J.P. Morgan Asset Management's chief markets strategist - former BBC economics editor Stephanie Flanders - forecasts better times ahead for global markets in 2014.
Investors are rightly cautious of anyone who makes the claim that 'this time it's different'. But guess what? 2014 is already different. It is already the first year, since the start of the global financial crisis, which is beginning with growth forecasts being revised up, rather than revised down. And nowhere is that more true than in the UK.
In the lead-up to recessions, we always make the mistake of thinking the good times will last forever. And then, when things turn nasty, we usually make the same mistake all over again – thinking the bad times will last forever as well.
They may be perfectly human, but both tendencies are equally irrational – and equally at odds with history. Eventually, the cycle always reasserts itself, and hopefully that is what the large advanced economies are going to see in 2014, as they finally start to play their part in sustaining global growth.
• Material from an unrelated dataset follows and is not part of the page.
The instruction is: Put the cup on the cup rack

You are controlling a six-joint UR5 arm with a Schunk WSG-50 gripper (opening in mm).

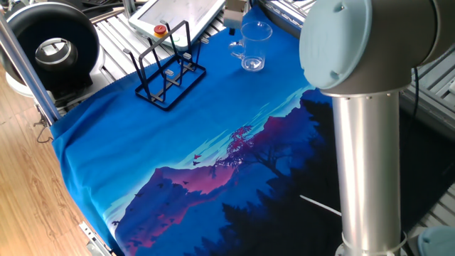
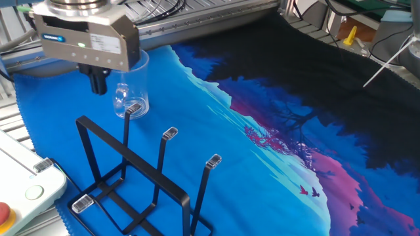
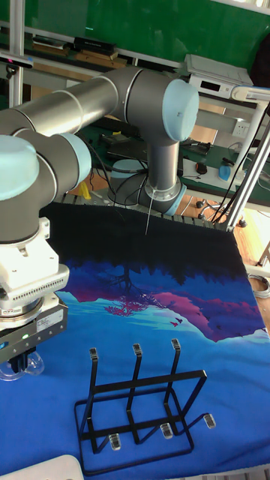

The latest summary of independent forecasts from Consensus Economics show North America, Western Europe and Japan contributing nearly 40% of the expected growth in global output in 2014. That's up from just 25% in 2013, a year in which 40% of global growth came from China, even with the slowdown in its economy.
If those forecasts are right, Western Europe will once again fail to punch its weight - contributing only around 10% of global growth. But even that fairly meagre contribution would be better than 2013, when it barely contributed anything at all. It ought also to be a better year for Japan, assuming that their Prime Minister is able to keep moving forward with his Abenomics.
Crucially, we can also expect to see decent news out of the US, despite the best – and worst – efforts of the politicians in Washington.
The absurd arguments around the debt ceiling and talk of a US sovereign default in the autumn did enormous damage to America's global reputation. But it doesn't seem to have done much damage to the recovery. Neither have roughly 2.5 percentage points of GDP in budget cuts, in 2013 alone, which were another undesirable side effect of the gridlock in DC.
If the US can grow nearly 2%, in 2013, with that much demand being taken out of the economy by the Federal government, one can only wonder how fast the world's largest economy might grow in 2014, when most of that fiscal squeeze will have gone away - and even the hawks don't expect the US Federal Reserve to start raising interest rates before 2015, if then.
One way or another, we are likely to see the end to new quantitative easing in 2014. The Federal Reserve will stop buying bonds. But after six months of persuasion, it looks as though the US central bank has largely convinced the markets that "tapering is not the same as tightening". Unless or until US unemployment goes well below 6%, we are unlikely to see true tightening, in the form of higher short-term US interest rates, for a good while yet.
The average of independent forecasts shows the UK growing about 2.5% in 2014 – with the most optimistic looking for 3%. I do not think that is too much to hope for, after the worst five years for the UK economy on record.
Both output and productivity are now more than 15 percentage points lower than they would be, had the UK merely continued to grow at its long-term trend rate after 2007. Some of that potential might have gone forever, but it is difficult to believe that the crisis destroyed all of it.
What will be most crucial will be the state of domestic and external demand. For the economy to maintain its momentum we need to see real wages rising, finally, in 2014, and – at the margin – businesses investing in the future, rather than simply hiring workers to meet new demand.
It's hard to be quite as optimistic about the eurozone, which has only barely moved out of recession, in the middle of 2013, after six consecutive quarters of declining output. In the periphery economies, the job of restoring competitiveness and rebuilding public balance sheets is far from done, and very low rates of inflation going into 2014 will make that task even harder. The cost of credit for ordinary businesses in these countries is also a big concern. But with luck, even these embattled economies are now past the worst.
So, yes, the road ahead for the global economy still looks challenging; bumpy, too, especially for parts of the eurozone and many emerging markets. But that basic New Year message still stands: it looks like 2014 will be different, and for once, that's different in a good way.
Stephanie Flanders is UK and Europe chief market strategist at J.P. Morgan Asset Management.